TACTICAL KEYS. DEFENSIVE PHASE
Due to the physical ability of their full-backs and the long distance they can run during the game, Graham Potter can structure his defence as follows.
- Line of 5 in defence with 3 centre backs the full backs.
- In midfield, a defensive midfielder and two midfielders inside. One of the midfielders will be the one who jumps to press the opposing defenders.
- Two strikers constantly working on the ball and covering well for their opponents on the flanks.
Brighton are a very combinative team as we have already mentioned, which is why they prefer to structure their attacks in an organised and positional way, trying to keep the ball under control at all times of the game.
We could highlight that they are not a team that will generally launch counterattacks, whenever they recover the ball, they will try to combine between them to structure an open play attack.
HOW DOES BRIGHTON STRUCTURE THE PRESSURE?
Potter’s tactics are also revolutionary in pressing. Firstly, as is common in this type of team, they use high and intense pressure on their opponents. They usually place their line of pressure in the 3/4 zone of the field and we would highlight the following:
- Line of 3 centre-backs positioned in line with the midfield line and their full-backs slightly advanced on the field.

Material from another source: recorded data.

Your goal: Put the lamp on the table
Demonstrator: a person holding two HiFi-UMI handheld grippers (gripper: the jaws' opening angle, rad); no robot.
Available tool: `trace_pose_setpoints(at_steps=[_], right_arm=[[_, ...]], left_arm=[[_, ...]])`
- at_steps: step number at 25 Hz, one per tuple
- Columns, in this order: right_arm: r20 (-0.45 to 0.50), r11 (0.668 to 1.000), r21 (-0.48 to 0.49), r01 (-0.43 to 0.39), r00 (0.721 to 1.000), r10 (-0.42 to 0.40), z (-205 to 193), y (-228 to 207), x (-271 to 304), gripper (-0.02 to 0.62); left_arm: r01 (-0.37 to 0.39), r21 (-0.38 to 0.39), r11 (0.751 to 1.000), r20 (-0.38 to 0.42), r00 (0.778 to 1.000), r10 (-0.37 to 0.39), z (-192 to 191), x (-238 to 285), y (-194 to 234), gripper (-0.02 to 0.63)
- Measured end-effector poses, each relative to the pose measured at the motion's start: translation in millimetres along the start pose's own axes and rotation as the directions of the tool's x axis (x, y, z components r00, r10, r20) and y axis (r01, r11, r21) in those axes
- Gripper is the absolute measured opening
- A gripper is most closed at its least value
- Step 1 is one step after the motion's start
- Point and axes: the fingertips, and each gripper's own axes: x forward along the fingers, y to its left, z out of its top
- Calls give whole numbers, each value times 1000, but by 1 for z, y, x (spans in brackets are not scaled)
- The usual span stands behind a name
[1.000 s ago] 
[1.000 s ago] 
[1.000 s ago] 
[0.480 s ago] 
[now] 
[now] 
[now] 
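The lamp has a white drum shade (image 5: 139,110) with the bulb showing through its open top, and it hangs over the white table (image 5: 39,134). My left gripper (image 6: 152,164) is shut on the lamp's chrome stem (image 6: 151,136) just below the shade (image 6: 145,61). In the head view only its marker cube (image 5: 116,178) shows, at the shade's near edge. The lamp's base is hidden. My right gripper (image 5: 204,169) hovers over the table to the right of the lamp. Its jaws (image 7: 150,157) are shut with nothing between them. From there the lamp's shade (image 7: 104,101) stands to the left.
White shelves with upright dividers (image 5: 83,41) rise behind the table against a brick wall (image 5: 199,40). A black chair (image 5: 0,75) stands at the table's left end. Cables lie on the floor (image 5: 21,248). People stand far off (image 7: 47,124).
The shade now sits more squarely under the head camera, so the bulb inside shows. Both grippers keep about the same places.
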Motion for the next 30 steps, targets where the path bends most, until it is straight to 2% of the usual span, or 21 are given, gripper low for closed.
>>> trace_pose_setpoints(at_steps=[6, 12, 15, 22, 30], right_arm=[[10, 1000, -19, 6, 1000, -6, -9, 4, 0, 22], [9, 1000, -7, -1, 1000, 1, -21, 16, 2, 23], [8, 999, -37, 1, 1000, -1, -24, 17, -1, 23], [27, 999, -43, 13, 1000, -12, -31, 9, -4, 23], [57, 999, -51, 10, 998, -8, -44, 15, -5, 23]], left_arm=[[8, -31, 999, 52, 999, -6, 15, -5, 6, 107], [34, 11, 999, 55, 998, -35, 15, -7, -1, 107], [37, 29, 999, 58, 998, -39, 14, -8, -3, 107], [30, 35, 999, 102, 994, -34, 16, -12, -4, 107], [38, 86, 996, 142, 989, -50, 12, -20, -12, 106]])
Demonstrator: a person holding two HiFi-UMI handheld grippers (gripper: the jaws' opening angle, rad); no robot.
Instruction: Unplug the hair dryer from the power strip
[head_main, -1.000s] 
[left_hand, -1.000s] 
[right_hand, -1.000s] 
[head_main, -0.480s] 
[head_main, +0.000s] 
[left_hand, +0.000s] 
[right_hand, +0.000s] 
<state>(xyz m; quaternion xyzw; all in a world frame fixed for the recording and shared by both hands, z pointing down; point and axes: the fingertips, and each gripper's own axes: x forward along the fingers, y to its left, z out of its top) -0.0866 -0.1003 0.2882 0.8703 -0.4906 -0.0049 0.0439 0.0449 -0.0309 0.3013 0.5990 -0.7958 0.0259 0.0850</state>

- Two open strikers covering full-backs and the one who jumps into the pressure is the inside player who acts as an attacking midfielder.
- Two center midfielders stay behind the CAM, balancing the team’s pressing and defensive play.
Based on what we have analysed, we draw the following conclusions about Brighton, a team that is undoubtedly causing a sensation in one of the most demanding competitions on the planet:
- Offensively, they are a very combinative team who, through the dynamic movements of their attackers, seek to create confusion in the opposition defence when marking.
- They work a lot on building the game up from the back and are very brave on it. On occasions, their build up play goes through Robert Sánchez, the Spanish goalkeeper who is positioned as a theoretical centre-back to create superiority by attacking with an extra player.
- Their greatest danger is to filter balls to either flank behind the full-backs and once in that situation their attackers and wingers are skilful at getting crosses in.
- Defensively they are a team that tries to press the opposition high.
- Their biggest steals occur in the central area of the pitch although once they have recovered the ball they will attack positionally, it is not common to see them looking for counter-attacking options.